EXPOSÉ DES MOTIFS
Mesdames, Messieurs,
L’eau n’est pas une marchandise comme les autres. C’est un bien commun, un élément vital pour l’humanité. Cette affirmation, bien qu’elle paraisse évidente, est contrebalancée par des utilisations abusives et des modes de gestion de l’eau très différents.
L’eau : une ressource à gérer en proximité
Nous le savons désormais, les conséquences du changement climatique rythmeront nos modes de vie, d’habitat, de consommation pour les décennies qui viennent. Depuis le printemps 2022, l’accès à l’eau potable est devenu un enjeu majeur pour l’ensemble du territoire national. La sécheresse inédite à l’été 2022 en a été l’illustration : 93 départements ont été obligés d’adopter des restrictions d’eau et 75 départements ont subi des situations de crise. 117 communes ont été privées d’eau potable. Nous savons que l’hiver 2022‑2023, particulièrement sec, aura des conséquences sur la disponibilité en eau potable à partir du printemps.
La préservation, l’accès et la gestion raisonnée, qualitativement et quantitativement, de l’eau sont indispensables pour l’alimentation, la biodiversité, la protection environnementale.
Dans ce contexte de tension sur la disponibilité de la ressource en eau, les questionnements sur les modes de gestion de l’eau sont réapparus de manière récurrente dans le débat public.
Nous considérons que l’eau est une ressource à gérer en proximité, notamment pour les territoires ruraux. La « différenciation territoriale », aujourd’hui mise en avant par le Gouvernement et acceptée, doit s’appliquer sur les compétences « eau et assainissement » des collectivités. De plus, la « technicisation » à l’extrême de la gouvernance de l’eau contribue à dépolitiser cet enjeu. Or, ce sont précisément les élus locaux, municipaux notamment, qui sont les plus légitimes pour décider de la manière dont ils souhaitent que l’eau soit gérée. Si une gestion locale organisée en syndicat intercommunal est vertueuse, pourquoi imposer un autre fonctionnement ? Laissons‑les élus décider de leur politique publique et définir ce qui est efficient pour leur territoire. Il faut prendre en compte les réalités territoriales différentes et ne pas imposer de posture nationale qui serait inadaptée, notamment dans les territoires ruraux.
Pour nous, cette ressource aux enjeux à la fois économiques, sociaux et environnementaux doit être préservée des lois du marché. Et sa gestion publique locale, depuis son captage jusqu’à la distribution aux usagers, est un élément fondamental pour l’avenir.
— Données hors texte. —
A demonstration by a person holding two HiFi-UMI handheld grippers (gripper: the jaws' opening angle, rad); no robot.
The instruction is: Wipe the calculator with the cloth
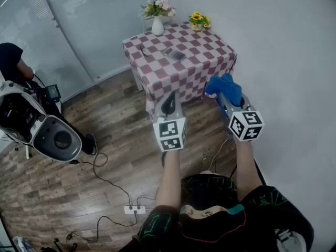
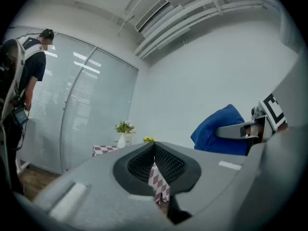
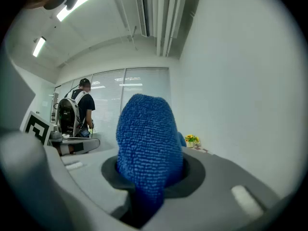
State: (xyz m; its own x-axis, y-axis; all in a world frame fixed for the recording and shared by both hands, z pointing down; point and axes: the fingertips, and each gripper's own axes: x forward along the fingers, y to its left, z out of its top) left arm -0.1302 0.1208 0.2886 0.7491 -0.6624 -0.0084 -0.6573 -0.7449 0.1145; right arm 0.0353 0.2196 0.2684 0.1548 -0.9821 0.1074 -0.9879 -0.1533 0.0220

C’est et ce sera demain, une condition essentielle de son accessibilité, en qualité et en quantité suffisante pour tous, dans des conditions équitables sur l’ensemble du territoire, sans servir les logiques de rente ou de profit.
En France, plus de la moitié des usagers de l’eau potable sont concernés par une délégation de service public confiée à un des 3 grands groupes industriels. Globalement, les modes de gestion publique directe permettent aux usagers de bénéficier d’un prix moyen de l’eau potable nettement inférieur, même si ces modes de gestion révèlent des situations très différentes au regard des contextes géographiques et des coopérations mises en place (régies communales, syndicats intercommunaux, groupement de syndicats et interconnexions…).
Une obligation de transfert aux intercommunalités injustifiée
Le transfert obligatoire des compétences « eau » et « assainissement » aux établissements publics de coopération intercommunale (EPCI) imposé par la loi n° 2015‑991 du 7 août 2015 portant nouvelle organisation territoriale de la République (NOTRe) avant le 1er janvier 2020, a suscité beaucoup d’incompréhension et de colère de la part des associations d’élus, des maires et des élus municipaux impliqués dans la gestion publique locale.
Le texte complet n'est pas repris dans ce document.